La noche que nunca acaba

Transcripción

La noche que nunca acaba
Estábamos a cinco metros de distancia
cuando agarré el volante y lo giré con
fuerza hacia la izquierda. Faltó poco para
que pilláramos a la chica, pero nos
estrellamos contra una barrera de madera
y el carro se cayó hacia un lado. Todo
empezó a dar vueltas y me golpeé la
cabeza en el salpicadero. Cuando el carro
se paró, yo estaba boca arriba mirando un
roble gigante. El conductor se había caído
encima de mí y no estaba nada contento.
–¿Qué demonios crees que estás
haciendo? –dijo.
–¿Y usted qué estaba haciendo? –le
contesté–. Casi atropella a esa chica.
–¿Qué chica? –gritó. Salí arrastrándome
de debajo de él y me puse en pie. Miré
detenidamente la carretera. No había
nadie más que mi padre, que negaba con la
cabeza y cuidaba de su tomatera.
2
–¿Qué ha sido eso, Daniel? –preguntó
mi padre mientras caminábamos el trecho
que faltaba hasta nuestra cabaña.
–Ese tío ha estado a punto de atropellar
a una chica –respondí.
–Él ha dicho que no había nadie –
contestó.
–¿Y a quién vas a creer?
–Pues dado tu historial reciente…
–¿Qué? Ah, vale, gracias.
–Escucha, hijo, ese es justo el tipo de
comportamiento que esperaba que evitaras
estas vacaciones. Podías haber matado al
viejo, sacando el coche de la carretera de
esa forma. Podías habernos matado a
todos.
–Era un maldito carrito de golf. Nadie
muere en un choque con un carrito de golf.
Recordé a la chica de la carretera y los
ligeros hilillos de vapor que le subían de
los hombros. Ya había tenido alucinaciones
antes. Era parte del comportamiento que
mi padre esperaba que evitara. Pero su
conducta tampoco era la mejor desde que
mi madre se había marchado. Su vida
giraba básicamente en torno al pub Star
and Sailor, donde jugaba al Quién quiere
ser millonario, se bebía nueve pintas de
cerveza amarga y luego venía a casa con la
nariz rota y salsa de chile en la camisa.

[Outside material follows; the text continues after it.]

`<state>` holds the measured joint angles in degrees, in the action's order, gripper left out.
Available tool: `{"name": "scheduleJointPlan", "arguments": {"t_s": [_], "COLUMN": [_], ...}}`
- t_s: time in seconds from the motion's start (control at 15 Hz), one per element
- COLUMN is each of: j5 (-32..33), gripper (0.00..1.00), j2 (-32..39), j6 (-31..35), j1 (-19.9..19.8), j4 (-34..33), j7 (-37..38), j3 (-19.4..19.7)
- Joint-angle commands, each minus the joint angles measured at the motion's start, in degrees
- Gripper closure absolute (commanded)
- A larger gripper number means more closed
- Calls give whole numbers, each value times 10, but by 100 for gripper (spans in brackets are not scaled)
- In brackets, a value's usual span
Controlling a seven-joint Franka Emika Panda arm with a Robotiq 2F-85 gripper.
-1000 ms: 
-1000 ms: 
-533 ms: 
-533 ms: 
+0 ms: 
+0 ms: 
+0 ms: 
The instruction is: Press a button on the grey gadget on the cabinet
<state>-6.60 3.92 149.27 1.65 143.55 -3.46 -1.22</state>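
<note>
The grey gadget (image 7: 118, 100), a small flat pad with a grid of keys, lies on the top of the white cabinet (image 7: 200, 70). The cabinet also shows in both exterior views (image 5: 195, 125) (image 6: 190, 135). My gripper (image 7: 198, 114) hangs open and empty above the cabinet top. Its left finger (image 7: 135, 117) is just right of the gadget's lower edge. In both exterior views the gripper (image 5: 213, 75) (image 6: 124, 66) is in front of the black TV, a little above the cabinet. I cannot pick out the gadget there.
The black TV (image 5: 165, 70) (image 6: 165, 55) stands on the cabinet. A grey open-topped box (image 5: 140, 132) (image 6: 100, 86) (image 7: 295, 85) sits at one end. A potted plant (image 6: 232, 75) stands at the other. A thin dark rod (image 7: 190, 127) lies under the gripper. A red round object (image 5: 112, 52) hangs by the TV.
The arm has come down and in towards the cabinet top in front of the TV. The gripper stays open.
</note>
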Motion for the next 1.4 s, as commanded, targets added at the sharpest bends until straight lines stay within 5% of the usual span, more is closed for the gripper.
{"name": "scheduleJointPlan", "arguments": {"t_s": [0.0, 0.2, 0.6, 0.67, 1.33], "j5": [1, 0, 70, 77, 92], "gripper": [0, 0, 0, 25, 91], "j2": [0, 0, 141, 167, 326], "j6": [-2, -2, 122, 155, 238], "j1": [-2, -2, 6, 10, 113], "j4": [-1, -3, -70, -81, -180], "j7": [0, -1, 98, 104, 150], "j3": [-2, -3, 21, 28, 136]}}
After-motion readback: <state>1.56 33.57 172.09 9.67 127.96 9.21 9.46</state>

Desinhibirse, lo llamaba él.
Llegamos a nuestra cabaña Confort
Plus. Era pequeña y oscura y las ramas de
un cedro se esparcían sobre ella. Tenía una
ventana grande y otra pequeña. Parecía
que alguien le hubiera dado un puñetazo en
la cara.
Mientras metíamos las maletas, dos
mujeres vestidas para jugar al tenis
llegaron pedaleando a la entrada de la
cabaña que había al lado de la nuestra.
Eran un poco más jóvenes que mi padre y
ambas tenían el pelo muy rizado y
sonreían de oreja a oreja. Eran hermanas.
Mi padre estaba levantando la tomatera
del suelo con muchísimo cuidado. A mí
desde el principio me había dado un poco
de vergüenza que la hubiera traído, o sea
que verle hablar en público con ella como
si fuera un bebé era de lo más humillante.